だけどある日、一枚の宝くじ札を拾ったことで、エイミーの運命の輪は回り始めるのである。しかもそれは高額賞金の当選くじだったから大変。強盗、誘拐、殺人・・・当たりくじを持っていることを人に気づかれることはとても危険な状態だった。抽選会場からどうやって無事に帰ろうかと悩んでいるところへ、兄の友人である伯爵ジョス(放蕩者で名うてのギャンブラー)が声をかけてきて馬車で送ってくれることに。
けれど、この宝くじが原因で、ストーリーはぐんと面白さを増すことになる。そういう展開の持っていき方があったか!と思わず指をパチンと鳴らしたくなったほどだ。さすが二コラ・コーニックだとしか言えない。ちなみに、拾ったくじをそのままくすねようとするようなヒロインではないのでご安心を。

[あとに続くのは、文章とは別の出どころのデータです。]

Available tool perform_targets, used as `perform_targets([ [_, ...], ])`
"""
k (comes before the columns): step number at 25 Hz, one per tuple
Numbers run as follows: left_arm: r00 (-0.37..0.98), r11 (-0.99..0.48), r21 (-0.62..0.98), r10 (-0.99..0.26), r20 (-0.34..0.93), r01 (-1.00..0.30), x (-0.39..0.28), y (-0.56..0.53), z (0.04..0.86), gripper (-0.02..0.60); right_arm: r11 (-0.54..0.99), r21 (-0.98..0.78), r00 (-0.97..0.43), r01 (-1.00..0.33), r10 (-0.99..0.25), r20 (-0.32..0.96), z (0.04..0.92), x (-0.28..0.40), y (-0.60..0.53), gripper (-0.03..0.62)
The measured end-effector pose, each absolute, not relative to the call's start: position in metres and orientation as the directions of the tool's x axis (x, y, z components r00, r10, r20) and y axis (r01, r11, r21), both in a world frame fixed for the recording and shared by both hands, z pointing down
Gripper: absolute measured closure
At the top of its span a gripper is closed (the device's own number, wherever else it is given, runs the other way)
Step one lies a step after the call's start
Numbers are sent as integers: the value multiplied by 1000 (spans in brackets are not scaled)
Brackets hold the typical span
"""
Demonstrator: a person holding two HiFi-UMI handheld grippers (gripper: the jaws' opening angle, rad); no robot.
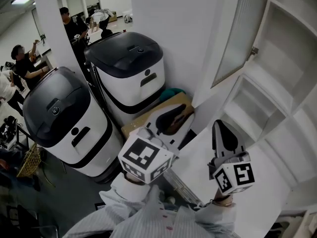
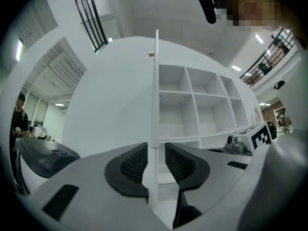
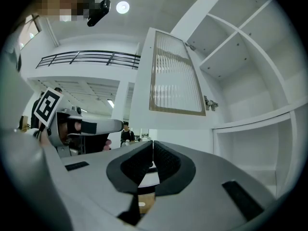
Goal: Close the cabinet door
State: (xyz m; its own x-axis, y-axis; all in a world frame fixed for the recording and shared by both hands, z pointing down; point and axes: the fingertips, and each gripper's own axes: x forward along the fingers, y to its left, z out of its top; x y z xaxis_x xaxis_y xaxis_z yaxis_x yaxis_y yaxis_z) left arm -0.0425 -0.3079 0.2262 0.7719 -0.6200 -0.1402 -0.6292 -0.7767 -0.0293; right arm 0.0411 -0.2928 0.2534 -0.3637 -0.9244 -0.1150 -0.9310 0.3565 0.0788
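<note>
Though already lined up on the cabinet door [image 2: 155, 90], treat the closing itself as not yet done. Count only the approach as complete. Find the door swung well out from the cabinet shelves [image 2: 207, 109], seen edge-on, with the open compartments exposed beside it. Read the left gripper [image 2: 156, 153] as slightly parted, straddling the door's free edge without clamping, with a visible gap on the right-hand pad. Read the right gripper [image 3: 153, 150] as closed tip to tip, empty, held beside the left one and nearer the shelves. Note also a ribbed-glass upper door [image 3: 174, 71], likewise open on its hinge. Judge nearly all the work as remaining: swing the panel round to the cabinet front until flush.
</note>
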Motion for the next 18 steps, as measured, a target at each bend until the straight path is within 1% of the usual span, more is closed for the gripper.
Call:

ギャンブル嫌いなエイミーはジョスを軽蔑しながらも、心のどこかで惹かれるものも感じていて、そこらへんの複雑な胸中がよく伝わってくる。二人の会話(言い合い?)も二人とも頭の回転が良いだけに切り返し方などがとても面白い。ストーリーのボリューム満点さと、恥ずかしがりやなのに時には大胆だったりするヒロインの可愛いらしさが際立った一冊だった。
ちなみに、本書では嫌な女全開だったジョスの妹ジュリアナは、ミニシリーズ三作目(ラスト)『不道徳な淑女』のヒロインとして描かれているので、併せて読むのもいいと思う。